The rubble of the Jawazat section are now cleared off. Days ago, however, as I walked through the eastern neighborhood of Jabalya town, the rubble of leveled down homes around me told different tales of resistance. I was greeted by families drinking tea above the ruins of their homes. As I walked past the uprooted olive tree orchards, a woman ran towards me crying “they killed the stones, the trees, the animals, the humans… they killed everything!” I observed the trails of the tanks, drawing images of the plummeting of the earth below them and devastating the life below their weight. But, I also saw a little green stem rise against the death of soil. As I ascended the staircase towards a still standing home’s roof, I saw two pigeons that the housekeeper had raised, killed. But, I also saw others flying around freely alive.

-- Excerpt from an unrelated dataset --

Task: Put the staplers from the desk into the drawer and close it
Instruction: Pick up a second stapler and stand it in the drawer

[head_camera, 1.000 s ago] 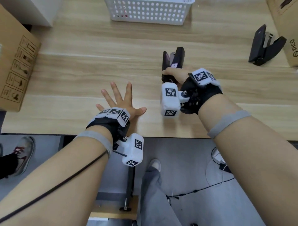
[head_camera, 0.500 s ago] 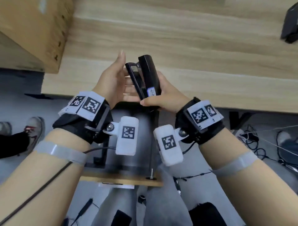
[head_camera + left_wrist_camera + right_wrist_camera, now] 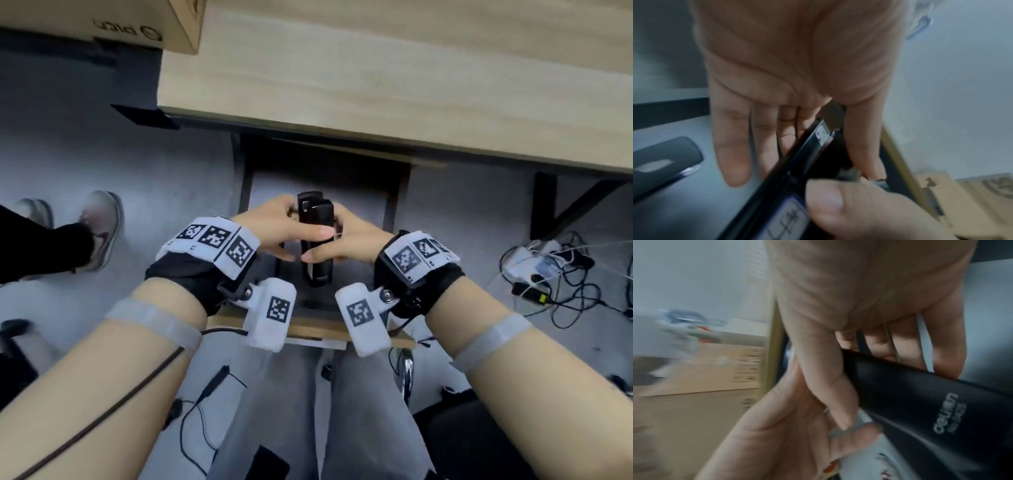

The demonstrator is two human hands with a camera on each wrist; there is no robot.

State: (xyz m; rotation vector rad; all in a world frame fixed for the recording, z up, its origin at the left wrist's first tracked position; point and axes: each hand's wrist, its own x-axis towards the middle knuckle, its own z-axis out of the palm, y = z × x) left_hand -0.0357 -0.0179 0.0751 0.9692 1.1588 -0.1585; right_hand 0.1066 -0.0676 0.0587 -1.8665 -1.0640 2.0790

The core of this reality is not humanitarian. It is political. The core of this being is that it has been a being of 61 years of waiting, and the people are still waiting. The core of this absurdity is that there were around 483 children massacred during a period of twenty two days, and the criminal has not been tried yet. The core of this existence is that there have been numerous peace processes bringing about a series of episodes of massacres and acts of ethnic cleansing. The core of this actuality is that there is a society crippled, its development obstructed, its people repressed, oppressed, and imprisoned, and negotiations are still ongoing. From the tragedy of a siege to the tragedy of human slaughtering, and the sea still roars with pride along the coast of Gaza. “What can we do without the sea? I would die without the sea in Gaza” a friend tells me. There is always a sea.

Behind the sadness of tales, there lies a resistance, the roaring of a people with a meteoric amalgam of unforeseen power. The song of resistance has not ended yet, and the words of Frantz Fanon come again to ring in the ears of oblivion a narration of liberation. “Faced with the extent of the damage, colonialism begins to have second thoughts,” he writes, “a generation of people willing to make sacrifices, to give all they have, impatient, with an indestructible pride.” The war on Gaza was a spark, a calling onto morality and justice, onto the boycotting and isolation of an Aparthied ideology, regime and political entity. It is now that the ending is writing a new beginning, in a cause that witnessed the false notions of many new beginnings. From the ending, then, we shall start.